But this would be a major departure from past designs. The calendar was always a colorful piece that people liked to put up on their wall. A vintage style calendar would lack color and look, well, old. Would it work? And what message could we put on the calendar? Last year's calendar carried the message that "Print Keeps Things Personal." We wanted to convey some of the subtle advantages of a printed message over an e-message. How could the "vintage" look do that? Mike provided the answer. "Print is not just more personal," he said, "print is timeless."
That was the clincher. We determined to make the calendar look like an old, historic, document that has survived the ages. We chose a font called Caslon Antique that has a slightly distressed look. We used Sundance Felt cover stock (the color is called "natural white") to provide texture and printed an aged, or distressed, background image behind the calendar and on the reverse side. Although it appears brown, it is actually printed in process color. The combination of yellow, red and a touch of blue ink, printed over the yellowish Sundance stock gives it that vintage look.
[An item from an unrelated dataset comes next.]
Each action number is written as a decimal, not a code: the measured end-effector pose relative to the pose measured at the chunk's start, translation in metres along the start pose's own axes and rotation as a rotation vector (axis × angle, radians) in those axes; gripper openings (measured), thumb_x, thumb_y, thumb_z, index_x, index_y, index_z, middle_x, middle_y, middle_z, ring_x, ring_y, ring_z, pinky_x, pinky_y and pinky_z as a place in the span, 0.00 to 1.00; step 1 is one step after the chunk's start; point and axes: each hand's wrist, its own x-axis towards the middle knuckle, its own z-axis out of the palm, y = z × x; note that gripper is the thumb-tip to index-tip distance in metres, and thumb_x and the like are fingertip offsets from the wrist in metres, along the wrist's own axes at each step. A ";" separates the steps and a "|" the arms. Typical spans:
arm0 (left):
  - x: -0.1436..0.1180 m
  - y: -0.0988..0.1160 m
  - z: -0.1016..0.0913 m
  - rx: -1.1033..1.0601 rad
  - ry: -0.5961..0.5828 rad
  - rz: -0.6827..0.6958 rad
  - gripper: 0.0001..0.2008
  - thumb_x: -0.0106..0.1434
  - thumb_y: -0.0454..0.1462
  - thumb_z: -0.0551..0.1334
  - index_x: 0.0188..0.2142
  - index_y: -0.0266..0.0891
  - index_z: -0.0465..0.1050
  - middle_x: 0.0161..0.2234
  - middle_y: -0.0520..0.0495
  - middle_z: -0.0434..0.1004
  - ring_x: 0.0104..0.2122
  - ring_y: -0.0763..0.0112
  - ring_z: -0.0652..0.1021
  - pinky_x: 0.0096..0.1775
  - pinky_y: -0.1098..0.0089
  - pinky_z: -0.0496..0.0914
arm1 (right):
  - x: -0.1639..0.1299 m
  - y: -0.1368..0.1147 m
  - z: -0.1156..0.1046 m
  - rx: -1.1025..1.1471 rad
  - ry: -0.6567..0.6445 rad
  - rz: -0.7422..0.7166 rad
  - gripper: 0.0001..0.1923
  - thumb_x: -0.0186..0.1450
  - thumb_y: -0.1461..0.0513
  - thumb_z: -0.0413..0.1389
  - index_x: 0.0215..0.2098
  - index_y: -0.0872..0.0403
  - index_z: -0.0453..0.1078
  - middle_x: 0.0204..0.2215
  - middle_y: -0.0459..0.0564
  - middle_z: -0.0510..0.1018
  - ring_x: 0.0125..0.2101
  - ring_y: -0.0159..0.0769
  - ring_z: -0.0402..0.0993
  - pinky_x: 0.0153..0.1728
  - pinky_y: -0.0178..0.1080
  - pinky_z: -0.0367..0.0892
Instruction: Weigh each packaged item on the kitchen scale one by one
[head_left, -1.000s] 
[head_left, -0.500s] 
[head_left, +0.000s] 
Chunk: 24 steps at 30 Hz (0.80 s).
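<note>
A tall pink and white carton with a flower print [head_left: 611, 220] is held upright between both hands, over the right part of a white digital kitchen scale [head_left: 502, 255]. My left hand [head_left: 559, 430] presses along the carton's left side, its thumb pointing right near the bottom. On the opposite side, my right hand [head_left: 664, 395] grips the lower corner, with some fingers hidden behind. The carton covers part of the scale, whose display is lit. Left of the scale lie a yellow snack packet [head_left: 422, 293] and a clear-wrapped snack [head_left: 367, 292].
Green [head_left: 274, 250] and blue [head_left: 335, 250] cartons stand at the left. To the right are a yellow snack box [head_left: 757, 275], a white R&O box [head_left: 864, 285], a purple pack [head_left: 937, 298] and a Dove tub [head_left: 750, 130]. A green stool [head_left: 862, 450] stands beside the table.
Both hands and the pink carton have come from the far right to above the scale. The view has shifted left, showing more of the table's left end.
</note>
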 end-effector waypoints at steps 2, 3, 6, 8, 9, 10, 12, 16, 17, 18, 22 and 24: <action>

One thing we did not count on was how it might look as an online image. Seen online, it looks like an old document that has been scanned. It is not all that interesting or inviting online. Something of the "Timeless" theme is lost when you are not actually holding a document in your hands. Maybe that is as it should be. People who pick up the calendar invariably get a smile on their face. They turn it over to look at the back side. They are holding a year 2012 calendar that looks like it was printed two hundred years ago. That is what we were trying to achieve - an illustration of the power of print.